We’d love to hear your stories and thoughts in the comments below.

And be sure to share this post to help as many women as possible avoid becoming an easy target for violent attacks.



  • Jasmine
    Posted at 10:47h, 14 January Reply

    I know this was very insightful.

    But what about men who really have pretty good intentions (say, looking for a date) but
    they can’t meet you in an environment that gives equal grounding? Like, they can’t meet
    you in a bar or public place like a social dance or mall: In order to meet, they have to
    corner you in your apartment building or the same shared work space, like your cubicle at
    work? I’ve had more men try to date me in a work environment than when I went to a public
    place like a bar, or a video dating service or something. They might figure that you might reject
    their advances on first meeting, but if the familiarity builds up for a long enough time, you will
    find them WAY MORE attractive!

  • Mary Jenkins
    Posted at 01:46h, 01 April Reply

    When you look someone directly in the eye, it makes them feel like you can see their secrets. This applies to men as well… who were victims as children but don’t act out on their impulse to abuse are also vulnerable to these attacks.

    Thank you for this useful information. I will share it with my children.

  • Holly Tran
    Posted at 13:34h, 03 August Reply

    A young woman I know was jogging on summer morning, at a school track across from her house, in a quiet middle class neighborhood. Another jogger, a man, stopped to seemingly tie his shoelace. As she rounded the track he tried grabbing and dragging her off all with a knife in his hand. She was young, worked out and was strong as well as 5’11” so beat him off. then ran home, screaming at the top of her lungs while he escaped. Later the police found the knife. They said offenders often hide knives or other weapons in their clothing, such as shoes. He has never been caught but she is still scared to be alone, and his eyes haunt her still. – 20+ years later. Hers was probably a crime of opportunity, Be very careful ladies.

  • Tamara L.
    Posted at 14:49h, 06 January Reply

    I’m a very regular hiker.
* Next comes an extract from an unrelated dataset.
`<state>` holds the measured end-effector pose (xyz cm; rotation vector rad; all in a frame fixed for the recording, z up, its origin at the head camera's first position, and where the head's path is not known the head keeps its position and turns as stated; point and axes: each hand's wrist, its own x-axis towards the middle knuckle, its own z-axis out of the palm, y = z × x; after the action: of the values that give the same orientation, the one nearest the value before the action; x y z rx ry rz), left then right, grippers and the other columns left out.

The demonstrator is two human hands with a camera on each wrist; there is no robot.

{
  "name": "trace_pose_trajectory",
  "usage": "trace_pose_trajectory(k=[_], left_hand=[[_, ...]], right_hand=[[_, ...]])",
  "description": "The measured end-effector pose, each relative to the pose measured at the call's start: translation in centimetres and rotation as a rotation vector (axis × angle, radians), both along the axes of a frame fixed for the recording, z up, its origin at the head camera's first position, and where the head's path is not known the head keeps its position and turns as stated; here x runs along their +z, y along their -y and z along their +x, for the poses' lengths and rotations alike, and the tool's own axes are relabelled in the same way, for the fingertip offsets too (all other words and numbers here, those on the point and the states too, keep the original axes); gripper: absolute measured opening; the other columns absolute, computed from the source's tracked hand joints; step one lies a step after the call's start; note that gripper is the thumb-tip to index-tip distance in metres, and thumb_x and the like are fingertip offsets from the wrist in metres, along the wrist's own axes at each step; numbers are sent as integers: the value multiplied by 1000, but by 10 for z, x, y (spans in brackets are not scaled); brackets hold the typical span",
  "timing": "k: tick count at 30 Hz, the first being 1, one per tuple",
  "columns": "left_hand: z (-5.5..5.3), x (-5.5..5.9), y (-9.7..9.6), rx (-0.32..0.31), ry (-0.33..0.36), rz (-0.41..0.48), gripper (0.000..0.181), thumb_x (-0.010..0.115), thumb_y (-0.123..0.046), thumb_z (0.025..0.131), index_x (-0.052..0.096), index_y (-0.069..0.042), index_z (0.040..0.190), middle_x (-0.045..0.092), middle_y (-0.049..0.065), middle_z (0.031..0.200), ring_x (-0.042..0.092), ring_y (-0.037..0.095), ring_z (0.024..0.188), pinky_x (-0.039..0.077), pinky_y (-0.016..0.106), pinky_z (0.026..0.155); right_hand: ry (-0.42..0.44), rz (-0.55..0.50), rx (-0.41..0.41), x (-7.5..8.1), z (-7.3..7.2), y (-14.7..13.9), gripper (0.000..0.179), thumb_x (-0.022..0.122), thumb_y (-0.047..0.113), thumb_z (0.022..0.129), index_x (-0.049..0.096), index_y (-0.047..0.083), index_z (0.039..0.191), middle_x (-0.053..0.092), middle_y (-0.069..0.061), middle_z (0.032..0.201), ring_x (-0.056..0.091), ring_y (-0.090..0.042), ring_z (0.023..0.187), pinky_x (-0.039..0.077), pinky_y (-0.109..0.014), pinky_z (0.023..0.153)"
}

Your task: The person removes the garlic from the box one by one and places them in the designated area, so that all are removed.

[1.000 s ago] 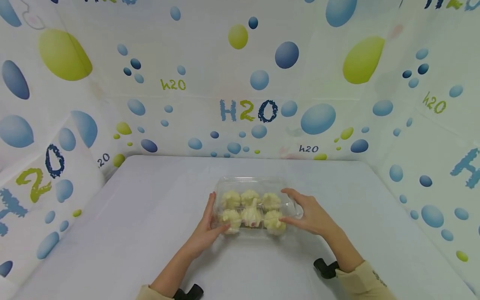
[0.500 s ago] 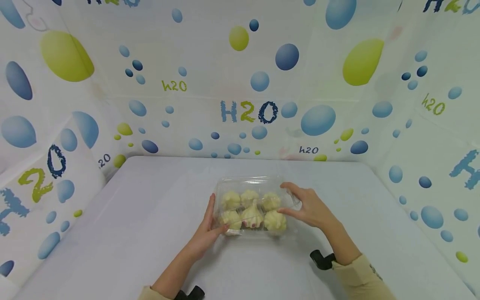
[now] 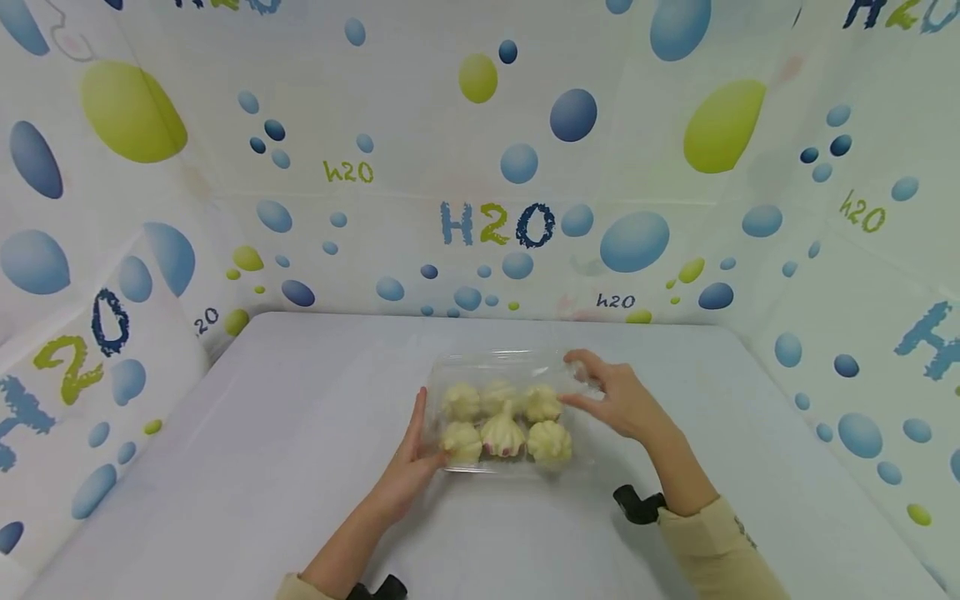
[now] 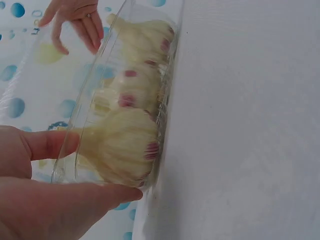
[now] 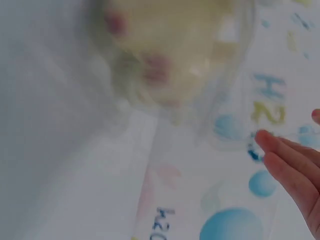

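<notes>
A clear plastic clamshell box point(image 3: 517, 471) on the white table holds several pale garlic bulbs point(image 3: 504, 435), set in two rows. The left hand point(image 3: 405, 475) grips the box's left end. In the left wrist view its thumb and fingers straddle the corner next to the nearest bulb point(image 4: 122, 147). At the right end the right hand point(image 3: 630, 408) holds the transparent lid point(image 3: 487, 362) by its side, thumb and finger spread apart. The lid looks lifted off the front row. Its exact edge is hard to see. A blurred bulb point(image 5: 170, 45) fills the top of the right wrist view.
A white cloth covers the table point(image 3: 285, 417). A backdrop point(image 3: 420, 108) with blue and green drops and H2O lettering stands behind and at both sides. A black wrist-camera mount point(image 3: 639, 505) sits by the right sleeve point(image 3: 720, 542).
The right hand has moved a little up and away from the person, raising the lid's front part, so the bulbs show more clearly. The left hand stays at the box's left end.
</notes>
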<state>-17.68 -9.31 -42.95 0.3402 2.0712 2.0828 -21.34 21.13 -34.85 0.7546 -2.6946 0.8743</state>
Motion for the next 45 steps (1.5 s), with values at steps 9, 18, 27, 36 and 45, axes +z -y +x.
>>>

One Saturday I came upon a man who looked like pure evil and completely out of place for this hike I’d been doing for years. My eye contact & “hello” w/ him were very brief. Right after seeing him I had to round a blind turn. I was SO uncomfortable w/ the massive creep factor he gave off that I literally said to myself “watch your back, Consolidate your group (I had my 7,8 yr old grandsons w/ me and my 2 dogs off leash), after calling for the grandsons to get closer to me I said to myself “I hope the presence of these dogs & kids keep him away “ and apparently they did.

    3 or 4 days later a woman was sexually assaulted in the same hike. At that time I’d been hiking for 14 straight years on my local trails, this being in my top two and I’ve never encountered a guy who made me feel this fear. Although completely unproven at this point (13 months past the incident) I’m absolutely certain this was the guy who attacked the woman a few days later. I’m 56 now so 55 at that time and I promise you I’ve never felt anything like it in my life. Moral of the story if you get the creep factor feeling don’t ever ignore it or diminish its importance. I’m damn lucky I had my dogs (one very menacing looking) and the boys w/ me. After all said & done I think my thought of “between the dogs & the kids I’m not an ideal or way target”. And yes I did call the lead detective on the case for the girl who was sexually assaulted. To this day it remains an unsolved crime (best of my knowledge anyway).

    • Street Smart Women
      Posted at 15:23h, 07 January Reply

      Brilliant work on following your intuition Tamara. I’m sure the dogs helped too.